# Perri, the Lost Roller Pigeon



## Lovebirds (Sep 6, 2002)

I hope Terry will forgive me. This e-mail came across 911 Pigeon Alert this morning. I thought maybe Terry would post about it but she's probably busy so I'm taking the liberty. I sure hope she doesn't mind. It was her case and she's the one who saw to it that the bird and owner were reunited. It was just a cool story.......one of many we see on 911. I'm always proud to post the happy endings we have on 911. There are many, but some are just more touching than others. Enjoy. 
PS: Good job Terry W.  

http://andrerieufan.com/2007/02/08/perripigeon.aspx


----------



## TAWhatley (Mar 6, 2001)

I'm glad you posted it, Renee.
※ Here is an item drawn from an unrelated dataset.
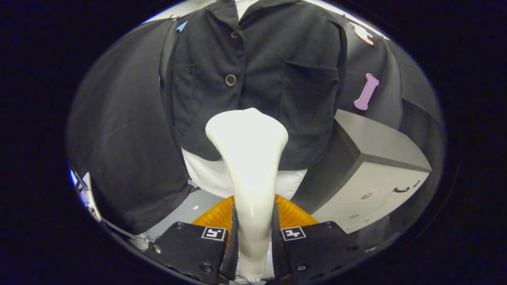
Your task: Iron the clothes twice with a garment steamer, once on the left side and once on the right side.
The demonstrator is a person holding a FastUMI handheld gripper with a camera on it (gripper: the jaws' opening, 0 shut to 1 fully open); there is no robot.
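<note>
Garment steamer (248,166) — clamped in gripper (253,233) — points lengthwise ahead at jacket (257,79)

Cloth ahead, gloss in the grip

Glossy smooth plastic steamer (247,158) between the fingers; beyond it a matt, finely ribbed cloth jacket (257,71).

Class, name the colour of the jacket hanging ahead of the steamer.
Black, seen in the gripper view: jacket, beyond the steamer clamped in the gripper.

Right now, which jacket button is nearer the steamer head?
The lower button, ringed, sits just above the steamer head held in the gripper; the upper button is near the collar.
</note>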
I've been running around like crazy all day and wouldn't have gotten to it until this evening. 

That really was a lovely post from the finder and a happy ending for all.

Terry


----------



## Skyeking (Jan 17, 2003)

We DO love happy endings.  

Thank you for reuniting this bird with its owner, Terry, and thank you, Renee, for sharing.


----------



## mr squeaks (Apr 14, 2005)

GREAT heartwarmer! Love 'em!  

Many thanks for posting, Renee!


----------



## TAWhatley (Mar 6, 2001)

*Anyone Else Want In On The 911 Warm "Fuzzies" ??*

We still need help, folks, from people willing to be moderators on 911 Pigeon Alert or people willing to transport and/or foster birds. If you might be just "itching" to get in on this action, please let me know.

Fellow member here, Mary Ann, is going to be going live soon as a moderator on 911, but we still could use some more help.

Come on, y'all .. you KNOW you want to do it  

Terry


----------